It is often said that Watchmen is the most influential comic ever to be released. That comics wouldn’t be where they are without it, for good and for ill. But how did we get here, exactly? More to the point, just what influence did Watchmen provide to the larger world of comics? What, ultimately, is the legacy of Watchmen? Who watched the Watchmen?
Let’s get this out of the way; Yes, Rorschach is the coolest character in Watchmen. Now, I know a lot of people don’t like to hear that. Twitter leftist types mainly. “Oh, now can you say Rorschach is cool? He’s violent! He’s a bigot! He doesn’t support restorative justice and police abolition!” And to that I say…so what? None of that changes the fact that he’s the coolest dude in the book. Sure, Rorschach is a bigoted rape apologist who reads the 1980s equivalent of Brietbart, but Alan Moore still gave him all the coolest parts of the story. No one else erupts from a fridge. No one else kills a man by breaking a toilet. No one else says, “I’m not locked up in here with you. You’re locked up in here with me,” which is possibly the coolest line ever written in comics. Being a good person has never been a requirement for being cool. The key to Rorschach’s coolness in Watchmen are two factors: his brilliantly crafted dialogue and the creativity of his violence.

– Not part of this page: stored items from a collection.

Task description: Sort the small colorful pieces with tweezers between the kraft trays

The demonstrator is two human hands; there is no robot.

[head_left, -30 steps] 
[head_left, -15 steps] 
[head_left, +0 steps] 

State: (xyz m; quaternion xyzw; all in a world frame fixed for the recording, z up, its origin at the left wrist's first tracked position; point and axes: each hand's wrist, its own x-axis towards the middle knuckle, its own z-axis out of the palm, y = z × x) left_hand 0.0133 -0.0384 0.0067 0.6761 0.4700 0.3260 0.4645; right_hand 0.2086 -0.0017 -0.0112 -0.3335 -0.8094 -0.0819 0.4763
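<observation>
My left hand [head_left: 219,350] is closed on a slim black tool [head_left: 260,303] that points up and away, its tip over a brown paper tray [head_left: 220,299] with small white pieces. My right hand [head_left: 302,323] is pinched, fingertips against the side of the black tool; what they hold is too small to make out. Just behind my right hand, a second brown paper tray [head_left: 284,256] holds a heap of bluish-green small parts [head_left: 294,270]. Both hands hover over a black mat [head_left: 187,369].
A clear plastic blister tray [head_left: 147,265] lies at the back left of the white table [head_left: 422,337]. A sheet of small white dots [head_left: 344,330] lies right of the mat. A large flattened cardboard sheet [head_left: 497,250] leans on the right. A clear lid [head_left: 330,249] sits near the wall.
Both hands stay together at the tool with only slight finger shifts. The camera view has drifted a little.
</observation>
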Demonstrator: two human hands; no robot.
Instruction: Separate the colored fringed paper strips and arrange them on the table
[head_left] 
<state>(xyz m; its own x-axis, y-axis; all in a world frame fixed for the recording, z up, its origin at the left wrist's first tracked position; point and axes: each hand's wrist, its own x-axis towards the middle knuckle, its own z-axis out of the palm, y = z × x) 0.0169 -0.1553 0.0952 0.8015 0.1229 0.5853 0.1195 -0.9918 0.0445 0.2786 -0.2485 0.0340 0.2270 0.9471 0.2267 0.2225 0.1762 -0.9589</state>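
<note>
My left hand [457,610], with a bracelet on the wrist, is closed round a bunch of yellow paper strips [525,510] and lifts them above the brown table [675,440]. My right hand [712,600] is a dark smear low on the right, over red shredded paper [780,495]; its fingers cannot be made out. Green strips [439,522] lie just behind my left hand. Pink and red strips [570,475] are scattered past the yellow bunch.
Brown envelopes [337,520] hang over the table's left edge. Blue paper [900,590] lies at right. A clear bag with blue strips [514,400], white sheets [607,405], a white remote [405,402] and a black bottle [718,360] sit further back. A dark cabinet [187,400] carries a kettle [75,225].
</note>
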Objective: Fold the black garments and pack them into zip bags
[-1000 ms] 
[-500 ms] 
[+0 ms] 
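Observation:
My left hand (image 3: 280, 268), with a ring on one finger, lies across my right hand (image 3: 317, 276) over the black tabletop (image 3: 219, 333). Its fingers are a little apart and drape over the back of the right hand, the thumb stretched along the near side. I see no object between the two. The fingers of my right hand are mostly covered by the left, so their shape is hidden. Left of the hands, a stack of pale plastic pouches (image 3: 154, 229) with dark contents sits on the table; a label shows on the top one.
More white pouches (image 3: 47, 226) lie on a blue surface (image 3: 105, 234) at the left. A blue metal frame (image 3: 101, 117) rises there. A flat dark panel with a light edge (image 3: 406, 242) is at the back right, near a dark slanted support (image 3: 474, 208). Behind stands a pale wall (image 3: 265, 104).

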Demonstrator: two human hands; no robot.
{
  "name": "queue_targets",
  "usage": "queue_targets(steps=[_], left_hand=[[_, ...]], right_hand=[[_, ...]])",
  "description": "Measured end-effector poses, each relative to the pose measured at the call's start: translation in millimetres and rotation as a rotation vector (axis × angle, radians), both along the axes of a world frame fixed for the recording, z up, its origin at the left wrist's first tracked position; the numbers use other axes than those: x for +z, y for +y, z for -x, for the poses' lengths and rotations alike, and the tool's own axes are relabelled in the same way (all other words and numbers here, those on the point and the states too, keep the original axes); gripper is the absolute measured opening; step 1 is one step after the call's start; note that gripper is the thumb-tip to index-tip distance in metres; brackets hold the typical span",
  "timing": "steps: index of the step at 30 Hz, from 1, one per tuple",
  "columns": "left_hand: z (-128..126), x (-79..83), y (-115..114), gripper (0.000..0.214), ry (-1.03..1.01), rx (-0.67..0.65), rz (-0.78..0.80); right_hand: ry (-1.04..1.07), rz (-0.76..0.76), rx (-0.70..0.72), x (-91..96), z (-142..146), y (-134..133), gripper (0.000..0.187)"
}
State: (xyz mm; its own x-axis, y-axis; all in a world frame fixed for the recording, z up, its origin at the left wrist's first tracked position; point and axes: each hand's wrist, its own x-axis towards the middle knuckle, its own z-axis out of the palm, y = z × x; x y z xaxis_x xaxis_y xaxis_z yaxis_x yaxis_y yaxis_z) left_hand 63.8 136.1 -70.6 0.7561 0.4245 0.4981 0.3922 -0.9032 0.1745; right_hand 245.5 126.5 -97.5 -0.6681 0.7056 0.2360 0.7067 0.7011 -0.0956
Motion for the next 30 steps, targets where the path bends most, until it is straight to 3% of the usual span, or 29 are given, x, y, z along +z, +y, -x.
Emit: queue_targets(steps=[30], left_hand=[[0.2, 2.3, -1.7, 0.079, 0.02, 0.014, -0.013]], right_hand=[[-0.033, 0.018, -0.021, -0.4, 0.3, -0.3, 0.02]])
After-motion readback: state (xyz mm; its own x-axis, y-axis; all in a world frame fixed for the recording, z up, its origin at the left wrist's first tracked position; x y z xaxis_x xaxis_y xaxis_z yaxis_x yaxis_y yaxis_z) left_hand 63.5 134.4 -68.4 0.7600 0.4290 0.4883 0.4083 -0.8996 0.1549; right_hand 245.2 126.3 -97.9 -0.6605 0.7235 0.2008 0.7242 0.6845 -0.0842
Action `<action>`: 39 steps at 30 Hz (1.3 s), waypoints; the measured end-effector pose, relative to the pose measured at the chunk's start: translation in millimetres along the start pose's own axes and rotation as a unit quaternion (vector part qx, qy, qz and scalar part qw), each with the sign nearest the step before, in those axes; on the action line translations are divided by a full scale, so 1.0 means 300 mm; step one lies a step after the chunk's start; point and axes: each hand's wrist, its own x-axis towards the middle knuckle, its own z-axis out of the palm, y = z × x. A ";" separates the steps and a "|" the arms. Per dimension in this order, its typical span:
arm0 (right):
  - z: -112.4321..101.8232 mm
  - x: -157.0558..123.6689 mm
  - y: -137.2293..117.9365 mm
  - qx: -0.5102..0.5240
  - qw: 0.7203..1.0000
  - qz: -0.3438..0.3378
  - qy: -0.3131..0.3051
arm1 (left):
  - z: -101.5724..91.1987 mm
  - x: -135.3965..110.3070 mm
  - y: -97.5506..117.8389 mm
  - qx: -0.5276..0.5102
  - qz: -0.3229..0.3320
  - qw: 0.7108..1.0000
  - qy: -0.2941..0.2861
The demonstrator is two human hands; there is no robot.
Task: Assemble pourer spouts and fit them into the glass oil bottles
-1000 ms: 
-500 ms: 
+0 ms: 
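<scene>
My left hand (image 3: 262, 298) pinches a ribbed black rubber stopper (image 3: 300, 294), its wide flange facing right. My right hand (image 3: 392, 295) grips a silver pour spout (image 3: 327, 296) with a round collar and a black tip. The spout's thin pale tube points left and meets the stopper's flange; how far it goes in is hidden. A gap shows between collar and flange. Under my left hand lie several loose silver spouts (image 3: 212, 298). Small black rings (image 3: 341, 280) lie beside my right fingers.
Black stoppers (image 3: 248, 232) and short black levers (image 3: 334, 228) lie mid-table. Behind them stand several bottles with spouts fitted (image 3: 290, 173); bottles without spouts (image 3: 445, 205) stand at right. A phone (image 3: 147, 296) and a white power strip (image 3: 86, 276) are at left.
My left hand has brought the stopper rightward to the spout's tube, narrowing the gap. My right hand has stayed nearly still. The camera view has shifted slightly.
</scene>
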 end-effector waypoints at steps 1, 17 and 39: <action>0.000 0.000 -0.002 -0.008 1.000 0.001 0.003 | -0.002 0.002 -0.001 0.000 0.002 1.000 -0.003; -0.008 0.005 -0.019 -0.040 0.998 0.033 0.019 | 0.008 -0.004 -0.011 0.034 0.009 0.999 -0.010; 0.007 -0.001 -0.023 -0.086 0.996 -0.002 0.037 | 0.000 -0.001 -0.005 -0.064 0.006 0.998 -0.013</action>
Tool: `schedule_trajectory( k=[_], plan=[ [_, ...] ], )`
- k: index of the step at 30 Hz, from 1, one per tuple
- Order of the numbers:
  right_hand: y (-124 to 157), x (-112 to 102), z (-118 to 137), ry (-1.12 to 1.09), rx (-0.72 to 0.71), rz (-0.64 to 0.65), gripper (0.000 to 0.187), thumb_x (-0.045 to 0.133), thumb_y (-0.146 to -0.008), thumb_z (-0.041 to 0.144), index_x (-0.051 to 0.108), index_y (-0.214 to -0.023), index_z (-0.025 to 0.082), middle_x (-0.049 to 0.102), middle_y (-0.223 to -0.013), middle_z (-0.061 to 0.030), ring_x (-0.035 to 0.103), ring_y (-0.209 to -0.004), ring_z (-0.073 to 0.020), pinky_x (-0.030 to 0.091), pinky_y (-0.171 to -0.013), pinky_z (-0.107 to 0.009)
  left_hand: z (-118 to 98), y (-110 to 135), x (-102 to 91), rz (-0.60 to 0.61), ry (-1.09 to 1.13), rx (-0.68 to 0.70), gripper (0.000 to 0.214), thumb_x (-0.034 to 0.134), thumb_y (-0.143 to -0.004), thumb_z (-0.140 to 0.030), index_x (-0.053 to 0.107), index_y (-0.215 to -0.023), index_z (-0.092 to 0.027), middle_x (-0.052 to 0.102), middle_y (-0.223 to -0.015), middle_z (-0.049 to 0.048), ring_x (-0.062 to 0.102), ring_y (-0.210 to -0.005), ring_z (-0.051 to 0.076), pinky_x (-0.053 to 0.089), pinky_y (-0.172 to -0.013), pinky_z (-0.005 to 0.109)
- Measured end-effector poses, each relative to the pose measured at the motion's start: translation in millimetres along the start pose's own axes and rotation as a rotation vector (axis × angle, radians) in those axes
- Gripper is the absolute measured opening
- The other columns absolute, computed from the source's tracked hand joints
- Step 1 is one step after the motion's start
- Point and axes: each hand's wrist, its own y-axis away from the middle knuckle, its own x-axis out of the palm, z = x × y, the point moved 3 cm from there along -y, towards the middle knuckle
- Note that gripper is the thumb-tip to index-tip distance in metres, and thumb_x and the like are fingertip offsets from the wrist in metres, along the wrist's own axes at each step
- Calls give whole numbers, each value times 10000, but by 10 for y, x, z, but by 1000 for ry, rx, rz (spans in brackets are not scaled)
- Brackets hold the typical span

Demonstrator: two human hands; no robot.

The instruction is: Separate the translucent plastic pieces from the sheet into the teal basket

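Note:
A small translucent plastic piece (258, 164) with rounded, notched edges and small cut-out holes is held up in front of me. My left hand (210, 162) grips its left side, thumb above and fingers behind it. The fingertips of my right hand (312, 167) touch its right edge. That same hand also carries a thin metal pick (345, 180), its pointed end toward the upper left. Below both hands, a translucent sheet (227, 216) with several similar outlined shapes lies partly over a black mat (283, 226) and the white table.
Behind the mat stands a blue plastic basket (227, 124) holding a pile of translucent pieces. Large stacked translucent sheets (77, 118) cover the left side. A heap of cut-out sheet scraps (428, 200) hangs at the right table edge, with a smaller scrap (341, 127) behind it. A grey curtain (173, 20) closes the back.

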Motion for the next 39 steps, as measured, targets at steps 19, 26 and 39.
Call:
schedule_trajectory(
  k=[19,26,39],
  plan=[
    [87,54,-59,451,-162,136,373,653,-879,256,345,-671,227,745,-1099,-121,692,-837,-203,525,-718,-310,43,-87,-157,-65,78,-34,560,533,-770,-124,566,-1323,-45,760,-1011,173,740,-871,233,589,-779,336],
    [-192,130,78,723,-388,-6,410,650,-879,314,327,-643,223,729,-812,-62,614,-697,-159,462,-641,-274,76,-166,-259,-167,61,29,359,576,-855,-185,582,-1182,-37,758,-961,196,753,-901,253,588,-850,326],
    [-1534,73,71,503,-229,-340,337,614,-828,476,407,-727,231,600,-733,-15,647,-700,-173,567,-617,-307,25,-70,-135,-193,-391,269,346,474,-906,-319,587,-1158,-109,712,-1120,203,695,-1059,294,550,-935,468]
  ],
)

Watchmen gives Rorschach a plethora of cool lines. The screaming “I’m not locked up in here with you.” The calm, couldn’t-care-less-about-your-threats delivery of “Tall order” and “Fat chance.” The sheer power of “I’ll look down and whisper No.” I may not personally care for the work of Alan Moore, but I will freely admit that the man is a dab hand at dialogue. Before Watchmen: Rorschach, conversely, doesn’t give Rorschach a single good line. His first line of spoken dialogue in this comic is “Bitch to be you right now.” This, to put it mildly, fucking sucks ass. This line is so bad I just had to google it to make sure it wasn’t a reference to a crime movie I haven’t seen. Alan Moore gave Rorschach a very deliberate way of speaking. He has an incredibly brisk manner of speaking that implies a calculated utilitarianism in what he chooses to say (comically at odds with the overwrought manner in which he journals). I would posit that Rorschach has one of the most defined character voices in all of comics, and Azzarello has ignored it on the first line to have Rorschach talk like a second rate Yoda.